§ Exercise requirements:
Pictures are to be left out. Return exactly the lines below from the one with "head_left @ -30" up to and including the one with "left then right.".

================================

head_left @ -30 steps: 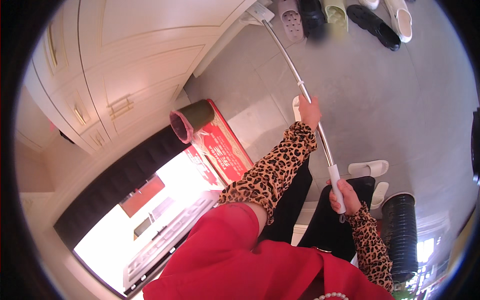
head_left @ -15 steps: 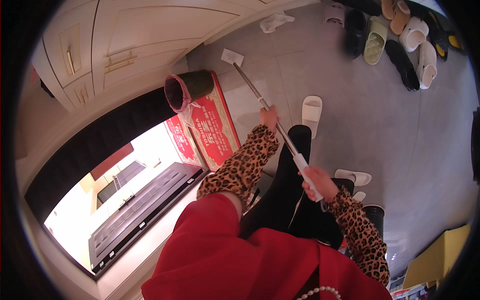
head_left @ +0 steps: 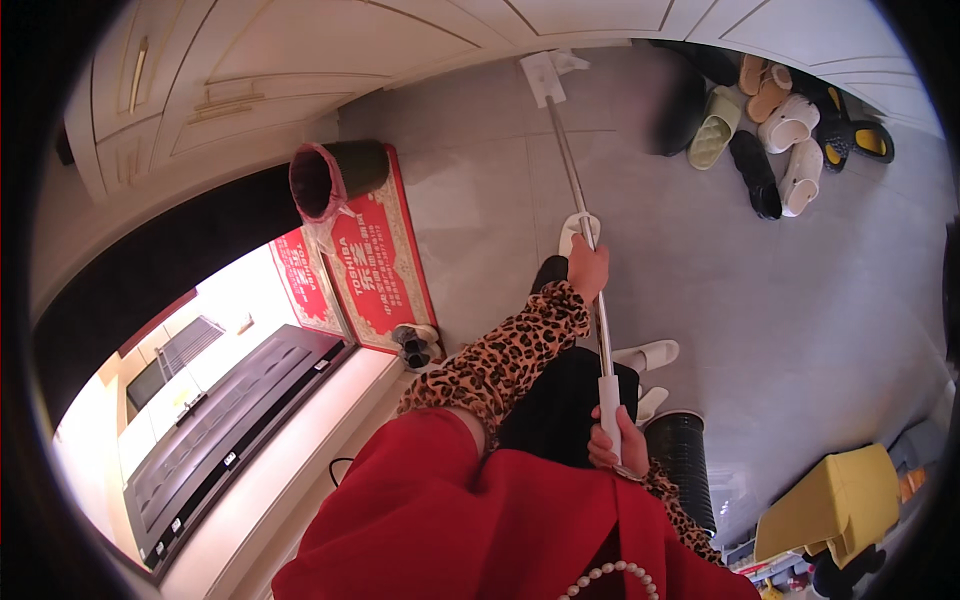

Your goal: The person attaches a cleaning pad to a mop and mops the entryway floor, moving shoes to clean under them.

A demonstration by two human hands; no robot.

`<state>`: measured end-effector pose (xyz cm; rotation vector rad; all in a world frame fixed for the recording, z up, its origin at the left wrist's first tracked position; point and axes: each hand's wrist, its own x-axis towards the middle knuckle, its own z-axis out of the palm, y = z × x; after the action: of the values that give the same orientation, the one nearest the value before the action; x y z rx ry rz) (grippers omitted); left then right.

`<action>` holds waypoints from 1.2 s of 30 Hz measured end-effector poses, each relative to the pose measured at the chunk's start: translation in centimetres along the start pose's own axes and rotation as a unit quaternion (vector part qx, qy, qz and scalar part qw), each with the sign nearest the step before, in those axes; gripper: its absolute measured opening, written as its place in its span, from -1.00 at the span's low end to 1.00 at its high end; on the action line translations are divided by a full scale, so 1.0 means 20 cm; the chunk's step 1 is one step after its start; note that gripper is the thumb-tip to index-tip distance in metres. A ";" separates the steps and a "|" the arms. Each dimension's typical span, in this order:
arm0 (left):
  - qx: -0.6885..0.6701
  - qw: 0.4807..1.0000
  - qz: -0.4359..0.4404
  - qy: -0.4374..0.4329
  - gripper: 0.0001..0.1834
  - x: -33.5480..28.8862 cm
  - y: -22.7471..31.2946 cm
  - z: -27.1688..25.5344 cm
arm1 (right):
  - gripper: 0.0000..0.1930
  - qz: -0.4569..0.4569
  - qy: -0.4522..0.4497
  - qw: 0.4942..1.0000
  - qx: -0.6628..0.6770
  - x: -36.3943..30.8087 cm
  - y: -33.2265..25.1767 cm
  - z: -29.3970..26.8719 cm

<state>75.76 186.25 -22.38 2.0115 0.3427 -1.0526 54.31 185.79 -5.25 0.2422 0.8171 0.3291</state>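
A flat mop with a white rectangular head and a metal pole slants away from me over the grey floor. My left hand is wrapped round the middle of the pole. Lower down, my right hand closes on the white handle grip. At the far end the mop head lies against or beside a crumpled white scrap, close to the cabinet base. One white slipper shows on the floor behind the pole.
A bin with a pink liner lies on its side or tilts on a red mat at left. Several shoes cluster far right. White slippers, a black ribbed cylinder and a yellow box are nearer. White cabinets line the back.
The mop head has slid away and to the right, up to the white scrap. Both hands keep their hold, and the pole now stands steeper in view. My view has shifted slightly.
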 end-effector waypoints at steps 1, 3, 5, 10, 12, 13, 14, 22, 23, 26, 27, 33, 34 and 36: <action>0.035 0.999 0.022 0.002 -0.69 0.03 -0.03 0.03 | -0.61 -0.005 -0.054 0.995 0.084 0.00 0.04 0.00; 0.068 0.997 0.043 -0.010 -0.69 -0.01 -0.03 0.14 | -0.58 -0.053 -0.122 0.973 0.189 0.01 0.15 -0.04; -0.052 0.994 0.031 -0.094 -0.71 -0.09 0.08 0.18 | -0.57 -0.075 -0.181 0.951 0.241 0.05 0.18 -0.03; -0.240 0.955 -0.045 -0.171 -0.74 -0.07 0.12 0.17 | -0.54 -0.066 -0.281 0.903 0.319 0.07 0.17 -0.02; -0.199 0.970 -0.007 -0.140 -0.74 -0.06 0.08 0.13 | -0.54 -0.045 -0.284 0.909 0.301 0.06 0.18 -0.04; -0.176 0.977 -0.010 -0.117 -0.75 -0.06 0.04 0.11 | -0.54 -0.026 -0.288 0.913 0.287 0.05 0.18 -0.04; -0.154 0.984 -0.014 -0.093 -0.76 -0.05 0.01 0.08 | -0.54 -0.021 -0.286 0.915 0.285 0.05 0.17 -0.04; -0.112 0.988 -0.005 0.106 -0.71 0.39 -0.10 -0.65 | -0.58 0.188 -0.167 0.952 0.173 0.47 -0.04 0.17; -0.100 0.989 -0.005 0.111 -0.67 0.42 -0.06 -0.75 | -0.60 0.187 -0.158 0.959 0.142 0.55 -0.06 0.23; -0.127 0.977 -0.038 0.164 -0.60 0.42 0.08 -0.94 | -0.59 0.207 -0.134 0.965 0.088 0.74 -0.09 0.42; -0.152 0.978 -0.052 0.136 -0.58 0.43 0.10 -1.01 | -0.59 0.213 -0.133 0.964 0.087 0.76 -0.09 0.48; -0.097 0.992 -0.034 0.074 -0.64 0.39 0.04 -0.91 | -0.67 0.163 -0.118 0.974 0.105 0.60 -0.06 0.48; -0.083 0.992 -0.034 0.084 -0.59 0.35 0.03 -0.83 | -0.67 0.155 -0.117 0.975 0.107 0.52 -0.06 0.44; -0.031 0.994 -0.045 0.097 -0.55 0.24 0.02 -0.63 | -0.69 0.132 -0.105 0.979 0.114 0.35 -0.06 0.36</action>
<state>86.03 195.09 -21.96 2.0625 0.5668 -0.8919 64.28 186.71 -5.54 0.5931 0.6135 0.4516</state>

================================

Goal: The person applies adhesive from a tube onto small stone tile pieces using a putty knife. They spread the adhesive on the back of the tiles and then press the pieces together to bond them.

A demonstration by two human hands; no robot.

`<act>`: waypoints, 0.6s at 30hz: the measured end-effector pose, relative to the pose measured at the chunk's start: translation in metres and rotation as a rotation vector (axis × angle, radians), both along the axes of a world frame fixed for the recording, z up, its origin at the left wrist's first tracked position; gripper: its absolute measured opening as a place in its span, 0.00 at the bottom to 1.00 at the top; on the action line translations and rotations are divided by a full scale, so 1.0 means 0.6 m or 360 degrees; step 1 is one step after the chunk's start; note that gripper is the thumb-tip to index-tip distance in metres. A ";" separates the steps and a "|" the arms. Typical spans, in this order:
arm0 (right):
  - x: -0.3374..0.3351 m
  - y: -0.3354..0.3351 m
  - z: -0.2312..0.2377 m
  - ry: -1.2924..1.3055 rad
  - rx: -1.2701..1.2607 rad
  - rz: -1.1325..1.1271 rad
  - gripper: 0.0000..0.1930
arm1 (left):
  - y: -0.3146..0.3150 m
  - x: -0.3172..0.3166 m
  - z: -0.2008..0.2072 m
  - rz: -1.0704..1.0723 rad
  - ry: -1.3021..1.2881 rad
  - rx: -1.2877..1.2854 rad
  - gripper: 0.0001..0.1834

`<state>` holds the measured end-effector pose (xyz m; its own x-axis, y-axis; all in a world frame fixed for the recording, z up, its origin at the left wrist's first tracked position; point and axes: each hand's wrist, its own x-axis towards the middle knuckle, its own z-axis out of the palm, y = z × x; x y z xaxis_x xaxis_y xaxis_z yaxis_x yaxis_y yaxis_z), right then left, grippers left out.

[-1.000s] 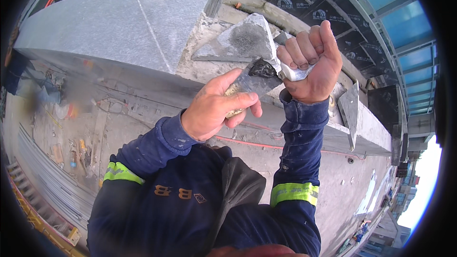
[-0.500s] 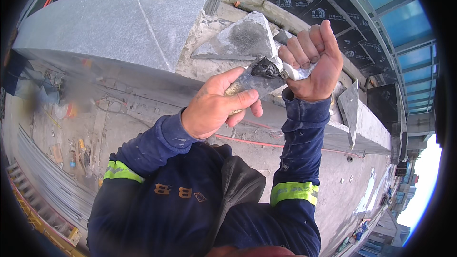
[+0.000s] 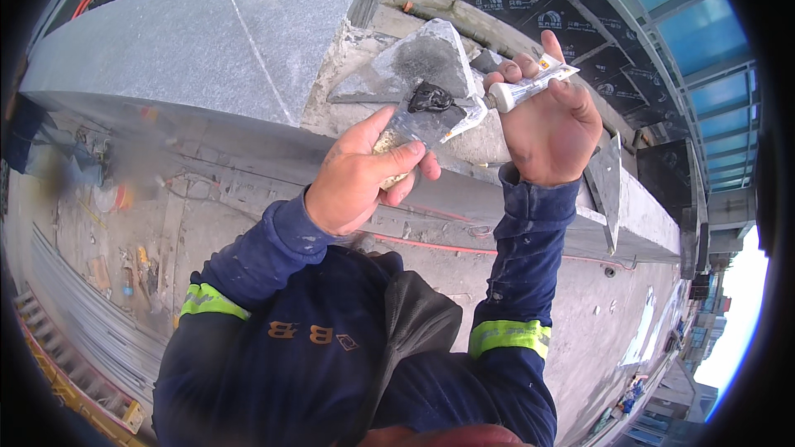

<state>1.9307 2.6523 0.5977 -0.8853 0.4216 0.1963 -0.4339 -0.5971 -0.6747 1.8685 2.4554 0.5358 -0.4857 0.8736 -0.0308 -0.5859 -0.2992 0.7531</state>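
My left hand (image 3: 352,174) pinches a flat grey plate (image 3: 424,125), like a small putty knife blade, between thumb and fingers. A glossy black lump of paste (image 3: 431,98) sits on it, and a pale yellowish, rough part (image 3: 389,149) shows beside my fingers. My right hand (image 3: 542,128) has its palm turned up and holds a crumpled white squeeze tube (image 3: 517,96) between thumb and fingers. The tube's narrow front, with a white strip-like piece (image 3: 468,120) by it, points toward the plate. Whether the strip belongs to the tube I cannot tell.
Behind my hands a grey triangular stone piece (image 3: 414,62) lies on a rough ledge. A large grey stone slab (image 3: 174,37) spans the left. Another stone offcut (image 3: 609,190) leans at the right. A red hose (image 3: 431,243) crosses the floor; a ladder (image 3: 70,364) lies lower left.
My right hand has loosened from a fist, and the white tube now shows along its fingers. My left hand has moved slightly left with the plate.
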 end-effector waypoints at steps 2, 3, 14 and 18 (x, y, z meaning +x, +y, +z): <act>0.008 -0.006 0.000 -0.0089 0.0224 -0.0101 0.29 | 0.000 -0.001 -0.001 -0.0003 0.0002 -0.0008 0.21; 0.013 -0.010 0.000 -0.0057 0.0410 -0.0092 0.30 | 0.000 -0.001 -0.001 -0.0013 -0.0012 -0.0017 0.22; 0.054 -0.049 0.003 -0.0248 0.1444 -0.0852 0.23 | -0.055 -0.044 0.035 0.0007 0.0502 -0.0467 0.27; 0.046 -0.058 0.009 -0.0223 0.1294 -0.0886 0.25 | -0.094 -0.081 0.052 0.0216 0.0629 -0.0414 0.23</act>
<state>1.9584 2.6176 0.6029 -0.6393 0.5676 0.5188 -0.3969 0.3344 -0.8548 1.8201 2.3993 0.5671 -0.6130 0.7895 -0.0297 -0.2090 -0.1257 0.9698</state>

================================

§ Answer to the exercise:
head_left @ -30 steps: 
head_left @ -15 steps: 
head_left @ +0 steps: 

Your goal: The person attaches a cleaning pad to a mop and mops the entryway floor, moving shoes to clean under them.

A demonstration by two human hands; no robot.

`<state>`: measured end-effector pose (xyz cm; rotation vector rad; all in a world frame fixed for the recording, z up, its origin at the left wrist's first tracked position; point and axes: each hand's wrist, its own x-axis towards the middle knuckle, its own z-axis out of the palm, y = z × x; after the action: of the values that give the same orientation, the one nearest the value before the action; x y z rx ry rz) (grippers omitted); left then right.

No part of the exercise is left unanswered.